The road below her was soft on her feet, as the soles of her Converse squished with every step. She wore one white and one black sneaker.


“Now, my head went immediately to race again, she’s against Goth, shit name by the way cunt pick it up a bit jeez, and Isaiah King. A very pale white man from somewhere in Europe most likely alluding to Myst’s xenophobia and a black guy, both talented in their own right I’ll admit that but that’s not what Jenny focuses on. Just black and white. And wouldn’t you know it, they’re both at her feet. Bit sus, cunt.”


She called them Yin and Yang.


“Well that makes no sense. You put on the wrong shoe, cunt fuck off trying to make a statement about it. You got it fucking wrong anyway, Yin and Yang isn’t exactly about harmony, it’s opposite forces both opposing and existing within one another, that’s not harmony, cunt, that’s balance. Read a fucking book.
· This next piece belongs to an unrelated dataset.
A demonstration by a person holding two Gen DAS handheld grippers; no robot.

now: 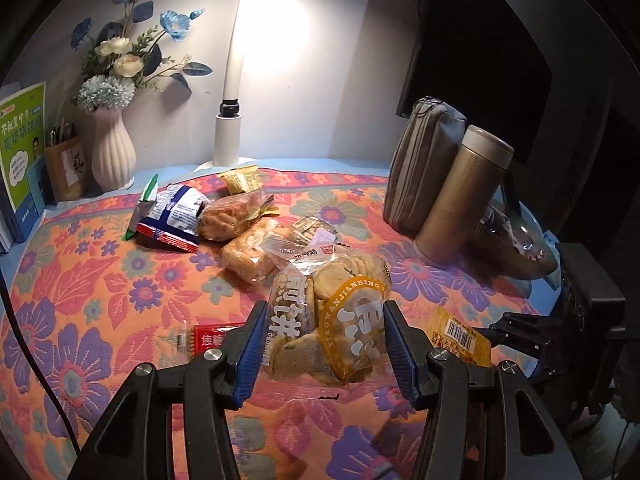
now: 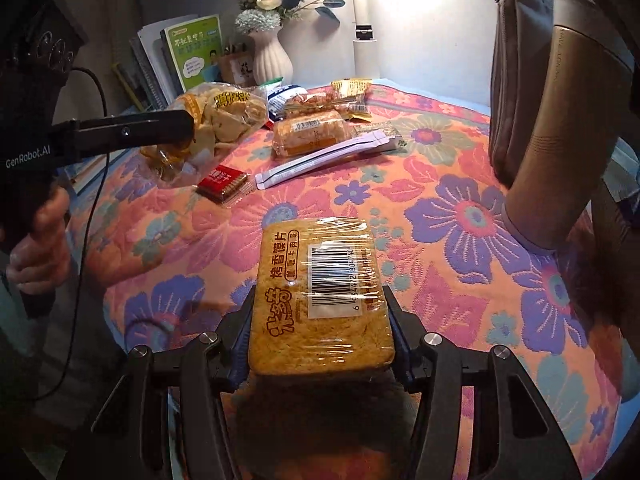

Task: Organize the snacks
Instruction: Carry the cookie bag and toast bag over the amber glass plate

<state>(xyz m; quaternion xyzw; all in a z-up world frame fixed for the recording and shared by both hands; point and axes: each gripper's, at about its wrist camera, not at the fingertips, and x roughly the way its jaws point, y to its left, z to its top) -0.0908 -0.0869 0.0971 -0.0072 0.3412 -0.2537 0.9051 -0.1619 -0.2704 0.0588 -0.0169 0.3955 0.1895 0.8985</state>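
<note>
My left gripper (image 1: 324, 320) is shut on a clear bag of round crackers (image 1: 332, 312) and holds it above the floral cloth; the bag also shows in the right wrist view (image 2: 216, 120). My right gripper (image 2: 318, 304) is shut on a flat orange pack of toasted bun slices (image 2: 320, 292) with a barcode label, held above the cloth. That pack shows in the left wrist view (image 1: 460, 334) at the right. More snacks lie at the back: a blue-and-white packet (image 1: 172, 218), two bread packs (image 1: 236, 216), a yellow packet (image 1: 242, 178) and a small red packet (image 1: 212, 336).
A gold flask (image 1: 460, 196) and a grey pouch (image 1: 420, 164) stand at the right. A white vase with flowers (image 1: 112, 152), books (image 1: 20, 160), a pen holder (image 1: 66, 168) and a white lamp (image 1: 230, 120) stand along the back wall. A long white sachet (image 2: 320, 156) lies mid-cloth.
</note>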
Harmony would mean everything gets along just dandy and works in tune with one another which isn’t fucking Yin and Yang! All you’ve fucking done is reinforce your racist and sexist thoughts with white men and black men being at your feet along with giving them Chinese fucking names! What the fuck is wrong with you? And don’t chirp up pretending to be CrAAAAaaaaAAAzzZZyy either because you don’t even know how to treat mental illness with respect you fucktard! Oh but Noah it’s a dream it doesn’t have to make sense! Fuck off! You’re coherent when you’re talking in it, you make about as much sense in your dreamscape as you do in real life. You try and make a shitty metaphor by talking about King Charles Cavaliers and EATING A FUCKING DOG TREAT! Fuck knows how loose your shitty metaphors are gonna be in your dream!”
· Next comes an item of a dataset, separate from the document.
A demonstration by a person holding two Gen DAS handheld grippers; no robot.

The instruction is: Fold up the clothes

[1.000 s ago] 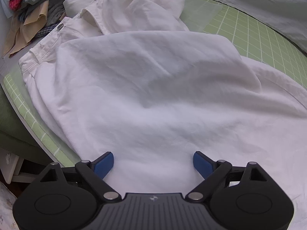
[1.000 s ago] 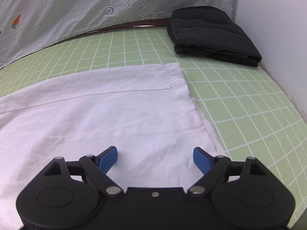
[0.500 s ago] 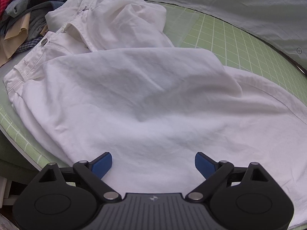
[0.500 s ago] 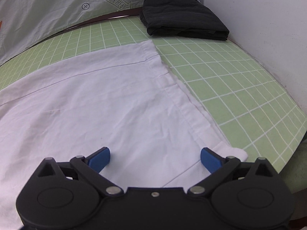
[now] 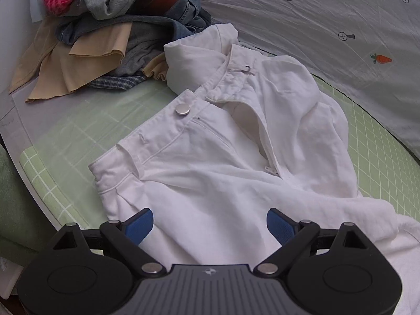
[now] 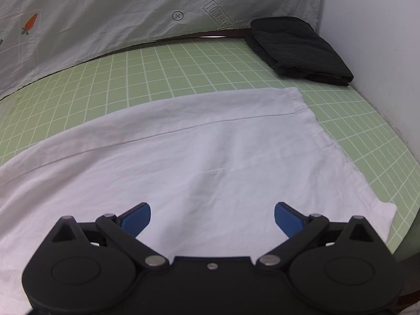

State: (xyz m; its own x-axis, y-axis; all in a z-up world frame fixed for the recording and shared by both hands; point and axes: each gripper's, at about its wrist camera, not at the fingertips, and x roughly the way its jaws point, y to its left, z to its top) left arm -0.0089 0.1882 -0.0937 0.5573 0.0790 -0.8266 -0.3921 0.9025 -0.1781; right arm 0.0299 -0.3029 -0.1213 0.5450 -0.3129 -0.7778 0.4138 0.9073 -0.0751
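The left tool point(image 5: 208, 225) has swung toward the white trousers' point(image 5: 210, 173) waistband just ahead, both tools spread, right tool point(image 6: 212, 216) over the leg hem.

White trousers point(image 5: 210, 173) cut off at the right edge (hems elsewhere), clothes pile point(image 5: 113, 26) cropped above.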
“Then you go on about wanting to be a ballerina which for the life of me I’m sure you bring up your young shit cunt goals and dream jobs like every other promo. Could be wrong but like, but I’m not double checking by going through your shit I’ll wanna open up me wrists! Or get sepsis. BUT I am sick as fuck and right about everything so I’m dead on here too. Align your goals better ya dozy prick.”

“Where was I?”

“Oh yeah, I’m Freddy Krugering you. So, you talk fucking nonsense for a bit stealing a scene off Lord of the Rings with Denethor eating like a nonce and whining like a toddler then this happens.”
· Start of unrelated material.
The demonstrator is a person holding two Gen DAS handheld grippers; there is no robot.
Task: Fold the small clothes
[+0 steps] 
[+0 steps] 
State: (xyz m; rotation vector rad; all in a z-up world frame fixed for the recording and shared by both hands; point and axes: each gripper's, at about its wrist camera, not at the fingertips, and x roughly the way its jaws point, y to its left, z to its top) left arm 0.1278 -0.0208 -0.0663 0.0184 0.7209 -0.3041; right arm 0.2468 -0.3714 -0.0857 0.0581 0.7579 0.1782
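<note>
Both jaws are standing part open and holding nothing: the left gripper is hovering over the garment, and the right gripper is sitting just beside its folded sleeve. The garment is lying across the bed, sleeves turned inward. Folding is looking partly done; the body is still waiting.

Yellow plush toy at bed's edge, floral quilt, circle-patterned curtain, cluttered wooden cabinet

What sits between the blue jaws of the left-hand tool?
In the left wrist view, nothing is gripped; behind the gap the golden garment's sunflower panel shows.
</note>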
A small monkey riding on the back of a galloping zebra. She squealed in delight.


“... Okay?”


This place is truly magical! It was like Disney World without the antisemitism.


“The fuck? You’re cool with racism, ableism, sanism and hating your own gender but antisemitism is where you draw the line? Wh-” I stumble over my words. “What in the bleeding fuck is actually going on here? No one has dreams like this! This is like someone who has never dreamt before in their life making up a lie on the spot! My dreams are plain as fuck compared to this and I have been told I have a VERY active imagination on more than one occasion. You’re having a tea party with magical animals, complaining that Atty is better than you, which spoiler cunt she is, you whine about some cunt no one knows. Admit TO FUCKING MURDER!? WHAT!? Then throw in a homophobic remark to cap it all off!”

“...”

“What the fuck, cunt? Is this the shit you usually do? How the fuck are you a champion here? No wonder you’re tryna nuzzle up to Lacklan so you can steal some of her shine, yeah, she’s a cunt an all but she does have something you will never have actual, real talent! And it fucking hurts to say that because I don’t want to compliment Lacklan, but I’m man enough to admit that I respect her and her work ethic.”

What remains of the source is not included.